— WHAT TO WORK ON —
Could you return the full listing below exactly as it appears?

— AVAILABLE RECORDS —
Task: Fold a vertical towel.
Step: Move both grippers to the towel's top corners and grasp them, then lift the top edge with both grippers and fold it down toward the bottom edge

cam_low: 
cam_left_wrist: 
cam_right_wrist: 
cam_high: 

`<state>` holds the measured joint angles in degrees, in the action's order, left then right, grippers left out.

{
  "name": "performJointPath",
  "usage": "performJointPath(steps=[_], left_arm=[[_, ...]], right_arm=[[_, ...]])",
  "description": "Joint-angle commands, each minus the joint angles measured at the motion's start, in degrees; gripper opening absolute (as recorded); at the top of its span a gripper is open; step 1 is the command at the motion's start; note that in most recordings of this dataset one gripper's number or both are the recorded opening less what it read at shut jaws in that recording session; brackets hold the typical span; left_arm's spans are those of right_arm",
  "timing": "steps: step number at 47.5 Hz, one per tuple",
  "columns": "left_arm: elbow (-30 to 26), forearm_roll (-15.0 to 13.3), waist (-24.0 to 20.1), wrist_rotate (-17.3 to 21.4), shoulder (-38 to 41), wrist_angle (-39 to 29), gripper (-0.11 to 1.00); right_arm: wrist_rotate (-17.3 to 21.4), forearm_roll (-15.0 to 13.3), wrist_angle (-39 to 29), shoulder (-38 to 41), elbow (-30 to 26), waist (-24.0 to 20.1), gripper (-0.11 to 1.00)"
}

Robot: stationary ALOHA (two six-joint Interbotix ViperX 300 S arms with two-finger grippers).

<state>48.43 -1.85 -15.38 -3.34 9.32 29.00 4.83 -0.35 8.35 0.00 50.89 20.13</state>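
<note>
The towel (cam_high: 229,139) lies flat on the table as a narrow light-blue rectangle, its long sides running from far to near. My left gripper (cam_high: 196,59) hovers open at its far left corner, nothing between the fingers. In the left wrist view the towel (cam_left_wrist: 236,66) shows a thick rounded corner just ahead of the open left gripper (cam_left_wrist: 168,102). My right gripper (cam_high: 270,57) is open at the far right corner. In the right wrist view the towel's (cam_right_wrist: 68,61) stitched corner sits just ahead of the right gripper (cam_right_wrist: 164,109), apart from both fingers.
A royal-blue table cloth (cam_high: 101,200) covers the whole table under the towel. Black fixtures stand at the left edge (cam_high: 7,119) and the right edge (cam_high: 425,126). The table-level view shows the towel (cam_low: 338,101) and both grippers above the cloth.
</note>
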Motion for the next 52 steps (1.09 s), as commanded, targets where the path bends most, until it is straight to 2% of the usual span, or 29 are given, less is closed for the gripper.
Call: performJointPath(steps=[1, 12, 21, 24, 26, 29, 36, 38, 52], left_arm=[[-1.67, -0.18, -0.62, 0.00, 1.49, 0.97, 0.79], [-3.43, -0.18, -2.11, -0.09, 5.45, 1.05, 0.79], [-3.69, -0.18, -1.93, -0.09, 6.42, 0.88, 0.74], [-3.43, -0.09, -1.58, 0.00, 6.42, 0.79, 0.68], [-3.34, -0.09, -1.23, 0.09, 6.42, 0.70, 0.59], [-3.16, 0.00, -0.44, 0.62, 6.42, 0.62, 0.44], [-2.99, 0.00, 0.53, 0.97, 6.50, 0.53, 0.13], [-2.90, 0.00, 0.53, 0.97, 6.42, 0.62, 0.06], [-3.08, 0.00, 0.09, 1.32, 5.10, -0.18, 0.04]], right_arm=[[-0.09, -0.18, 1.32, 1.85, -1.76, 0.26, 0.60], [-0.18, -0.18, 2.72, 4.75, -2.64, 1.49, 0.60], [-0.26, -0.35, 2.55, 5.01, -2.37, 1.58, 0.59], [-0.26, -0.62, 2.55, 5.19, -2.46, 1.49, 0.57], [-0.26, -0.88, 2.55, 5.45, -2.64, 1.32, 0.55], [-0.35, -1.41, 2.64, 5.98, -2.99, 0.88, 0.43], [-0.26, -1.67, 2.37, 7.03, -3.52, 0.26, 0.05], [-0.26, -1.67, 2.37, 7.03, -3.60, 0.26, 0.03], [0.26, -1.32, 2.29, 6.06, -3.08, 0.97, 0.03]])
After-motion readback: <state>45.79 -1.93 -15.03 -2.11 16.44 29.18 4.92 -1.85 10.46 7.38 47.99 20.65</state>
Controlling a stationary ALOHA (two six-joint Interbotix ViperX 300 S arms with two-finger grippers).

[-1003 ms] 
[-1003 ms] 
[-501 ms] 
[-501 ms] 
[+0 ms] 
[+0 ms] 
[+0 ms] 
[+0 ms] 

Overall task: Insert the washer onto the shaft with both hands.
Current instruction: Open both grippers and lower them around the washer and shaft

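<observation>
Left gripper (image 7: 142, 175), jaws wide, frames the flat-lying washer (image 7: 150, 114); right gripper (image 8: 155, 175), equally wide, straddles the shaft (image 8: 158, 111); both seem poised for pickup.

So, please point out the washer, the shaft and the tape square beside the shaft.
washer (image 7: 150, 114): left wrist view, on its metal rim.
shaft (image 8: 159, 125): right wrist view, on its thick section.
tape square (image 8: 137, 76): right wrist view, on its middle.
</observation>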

— RESPONSE BOX —
Task: Fold a vertical towel.
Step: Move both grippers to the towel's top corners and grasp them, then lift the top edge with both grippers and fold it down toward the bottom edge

cam_low: 
cam_left_wrist: 
cam_right_wrist: 
cam_high: 

`<state>` holds the measured joint angles in degrees, in the action's order, left then right, grippers left out.

{
  "name": "performJointPath",
  "usage": "performJointPath(steps=[_], left_arm=[[_, ...]], right_arm=[[_, ...]])",
  "description": "Joint-angle commands, each minus the joint angles measured at the motion's start, in degrees; gripper opening absolute (as recorded); at the top of its span a gripper is open; step 1 is the command at the motion's start; note that in most recordings of this dataset one gripper's number or both are the recorded opening less what it read at shut jaws in that recording session; brackets hold the typical span; left_arm's spans are those of right_arm",
  "timing": "steps: step number at 47.5 Hz, one per tuple",
  "columns": "left_arm: elbow (-30 to 26), forearm_roll (-15.0 to 13.3), waist (-24.0 to 20.1), wrist_rotate (-17.3 to 21.4), shoulder (-38 to 41), wrist_angle (-39 to 29), gripper (-0.11 to 1.00); right_arm: wrist_rotate (-17.3 to 21.4), forearm_roll (-15.0 to 13.3), wrist_angle (-39 to 29), shoulder (-38 to 41), elbow (-30 to 26), waist (-24.0 to 20.1), gripper (-0.11 to 1.00)"
}

Robot: stationary ALOHA (two six-joint Interbotix ViperX 300 S arms with two-finger grippers).

<state>48.43 -1.85 -15.38 -3.34 9.32 29.00 4.83 -0.35 8.35 0.00 50.89 20.13</state>
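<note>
The towel (cam_high: 229,139) lies flat on the table as a narrow light-blue rectangle, its long sides running from far to near. My left gripper (cam_high: 196,59) hovers open at its far left corner, nothing between the fingers. In the left wrist view the towel (cam_left_wrist: 236,66) shows a thick rounded corner just ahead of the open left gripper (cam_left_wrist: 168,102). My right gripper (cam_high: 270,57) is open at the far right corner. In the right wrist view the towel's (cam_right_wrist: 68,61) stitched corner sits just ahead of the right gripper (cam_right_wrist: 164,109), apart from both fingers.
A royal-blue table cloth (cam_high: 101,200) covers the whole table under the towel. Black fixtures stand at the left edge (cam_high: 7,119) and the right edge (cam_high: 425,126). The table-level view shows the towel (cam_low: 338,101) and both grippers above the cloth.
</note>
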Motion for the next 52 steps (1.09 s), as commanded, targets where the path bends most, until it is straight to 2% of the usual span, or 29 are given, less is closed for the gripper.
Call: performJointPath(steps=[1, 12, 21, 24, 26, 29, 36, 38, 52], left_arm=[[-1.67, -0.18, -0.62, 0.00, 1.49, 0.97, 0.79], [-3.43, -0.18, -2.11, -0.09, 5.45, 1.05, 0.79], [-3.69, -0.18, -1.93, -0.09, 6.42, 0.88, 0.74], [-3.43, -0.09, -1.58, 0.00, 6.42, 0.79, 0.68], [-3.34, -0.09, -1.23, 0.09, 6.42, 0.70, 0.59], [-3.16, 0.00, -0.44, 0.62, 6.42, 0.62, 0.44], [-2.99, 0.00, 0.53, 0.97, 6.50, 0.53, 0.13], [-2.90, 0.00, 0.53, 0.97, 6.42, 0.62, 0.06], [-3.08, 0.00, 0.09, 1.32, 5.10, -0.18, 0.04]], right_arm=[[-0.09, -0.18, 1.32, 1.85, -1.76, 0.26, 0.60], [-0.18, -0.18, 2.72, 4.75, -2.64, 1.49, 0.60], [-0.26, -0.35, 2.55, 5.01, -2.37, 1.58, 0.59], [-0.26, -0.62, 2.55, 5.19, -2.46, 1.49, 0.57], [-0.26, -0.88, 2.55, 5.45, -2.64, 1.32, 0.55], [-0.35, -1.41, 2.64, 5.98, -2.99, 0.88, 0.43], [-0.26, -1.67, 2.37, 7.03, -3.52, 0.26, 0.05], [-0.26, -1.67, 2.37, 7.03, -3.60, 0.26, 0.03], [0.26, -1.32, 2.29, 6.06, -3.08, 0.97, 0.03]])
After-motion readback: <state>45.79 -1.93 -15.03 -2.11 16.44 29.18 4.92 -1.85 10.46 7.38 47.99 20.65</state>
Controlling a stationary ALOHA (two six-joint Interbotix ViperX 300 S arms with two-finger grippers).

[-1003 ms] 
[-1003 ms] 
[-501 ms] 
[-501 ms] 
[+0 ms] 
[+0 ms] 
[+0 ms] 
[+0 ms] 

Overall task: Insert the washer onto the shaft with both hands.
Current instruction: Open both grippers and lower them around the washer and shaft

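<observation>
Left gripper (image 7: 142, 175), jaws wide, frames the flat-lying washer (image 7: 150, 114); right gripper (image 8: 155, 175), equally wide, straddles the shaft (image 8: 158, 111); both seem poised for pickup.

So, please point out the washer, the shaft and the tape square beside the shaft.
washer (image 7: 150, 114): left wrist view, on its metal rim.
shaft (image 8: 159, 125): right wrist view, on its thick section.
tape square (image 8: 137, 76): right wrist view, on its middle.
</observation>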

This exercise is finished.